§ INFORMATION SUPPLIED

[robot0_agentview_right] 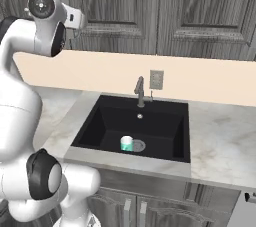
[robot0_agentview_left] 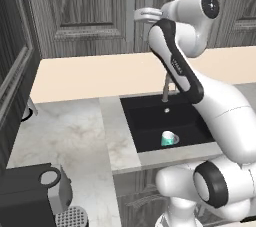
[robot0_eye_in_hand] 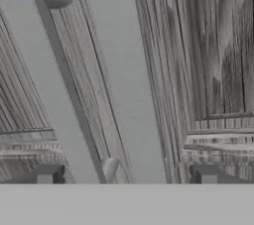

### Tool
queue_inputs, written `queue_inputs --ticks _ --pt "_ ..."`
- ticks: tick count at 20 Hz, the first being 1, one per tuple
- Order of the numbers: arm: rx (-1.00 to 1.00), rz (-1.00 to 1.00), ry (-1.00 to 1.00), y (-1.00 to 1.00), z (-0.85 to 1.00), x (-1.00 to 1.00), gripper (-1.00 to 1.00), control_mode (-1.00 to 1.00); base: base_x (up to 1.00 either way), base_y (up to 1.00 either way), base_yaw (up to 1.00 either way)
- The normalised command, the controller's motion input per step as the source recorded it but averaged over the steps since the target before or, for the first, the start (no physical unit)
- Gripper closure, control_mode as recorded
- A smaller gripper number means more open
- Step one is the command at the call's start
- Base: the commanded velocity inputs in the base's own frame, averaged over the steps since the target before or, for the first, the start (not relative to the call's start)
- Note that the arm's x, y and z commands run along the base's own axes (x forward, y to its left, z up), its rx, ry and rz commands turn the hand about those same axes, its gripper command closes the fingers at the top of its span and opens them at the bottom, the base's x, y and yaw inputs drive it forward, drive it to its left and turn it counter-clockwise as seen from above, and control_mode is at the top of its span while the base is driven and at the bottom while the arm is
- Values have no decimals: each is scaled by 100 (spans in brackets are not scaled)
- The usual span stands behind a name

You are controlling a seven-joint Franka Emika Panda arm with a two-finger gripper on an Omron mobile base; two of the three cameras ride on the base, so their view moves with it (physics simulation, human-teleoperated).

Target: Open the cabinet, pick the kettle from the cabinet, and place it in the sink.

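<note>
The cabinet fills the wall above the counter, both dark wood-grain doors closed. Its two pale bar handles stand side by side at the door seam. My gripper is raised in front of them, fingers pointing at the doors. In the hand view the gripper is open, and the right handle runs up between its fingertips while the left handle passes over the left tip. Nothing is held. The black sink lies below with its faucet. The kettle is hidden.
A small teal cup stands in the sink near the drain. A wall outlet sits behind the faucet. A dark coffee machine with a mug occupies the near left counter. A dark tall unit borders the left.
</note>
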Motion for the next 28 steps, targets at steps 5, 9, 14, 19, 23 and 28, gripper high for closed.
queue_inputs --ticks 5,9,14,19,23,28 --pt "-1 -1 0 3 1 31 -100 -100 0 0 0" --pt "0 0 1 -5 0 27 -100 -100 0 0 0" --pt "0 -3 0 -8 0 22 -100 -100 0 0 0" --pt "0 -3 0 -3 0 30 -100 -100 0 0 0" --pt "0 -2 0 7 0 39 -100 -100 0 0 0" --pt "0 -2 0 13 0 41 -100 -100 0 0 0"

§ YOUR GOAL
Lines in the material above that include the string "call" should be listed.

§ SOLVED EXERCISE
- Step one is the command at the call's start
- Base: the commanded velocity inputs in the base's own frame, averaged over the steps since the target before or, for the first, the start (not relative to the call's start)

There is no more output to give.